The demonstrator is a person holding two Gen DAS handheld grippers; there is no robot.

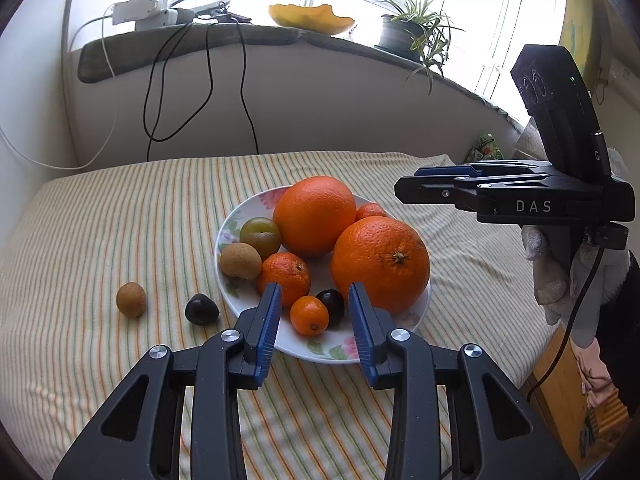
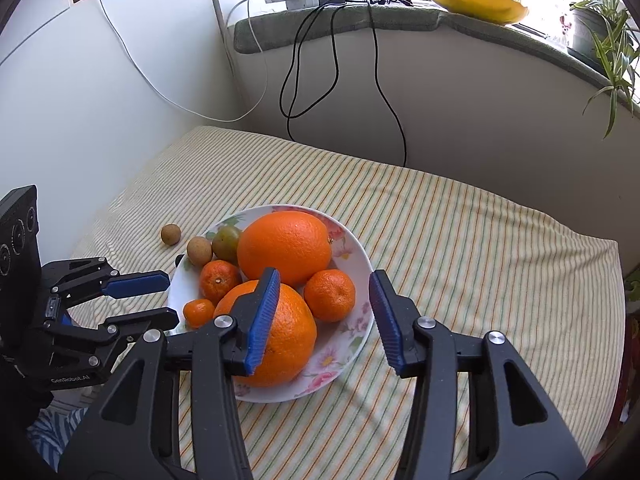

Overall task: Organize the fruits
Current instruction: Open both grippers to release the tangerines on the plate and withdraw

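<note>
A white floral plate [image 1: 244,300] [image 2: 352,248] on the striped cloth holds two big oranges [image 1: 380,262] [image 1: 314,216], small tangerines [image 1: 286,276], a kumquat [image 1: 309,315], a dark plum [image 1: 332,305], a green plum [image 1: 260,235] and a brown longan [image 1: 240,260]. Another longan [image 1: 131,299] and a dark plum [image 1: 201,309] lie on the cloth left of the plate. My left gripper [image 1: 314,300] is open and empty over the plate's near edge, around the kumquat and plum. My right gripper [image 2: 324,292] is open and empty above the plate; it also shows in the left wrist view [image 1: 408,184].
A striped cloth [image 1: 120,220] covers the table. A windowsill behind carries a power strip [image 1: 144,12], hanging cables [image 1: 208,80], a yellow bowl [image 1: 310,18] and a potted plant [image 1: 404,32]. A wall stands at the left.
</note>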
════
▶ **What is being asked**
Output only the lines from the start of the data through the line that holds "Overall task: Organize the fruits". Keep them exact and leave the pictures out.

▶ **Answer to this exercise**
The demonstrator is a person holding two Gen DAS handheld grippers; there is no robot.


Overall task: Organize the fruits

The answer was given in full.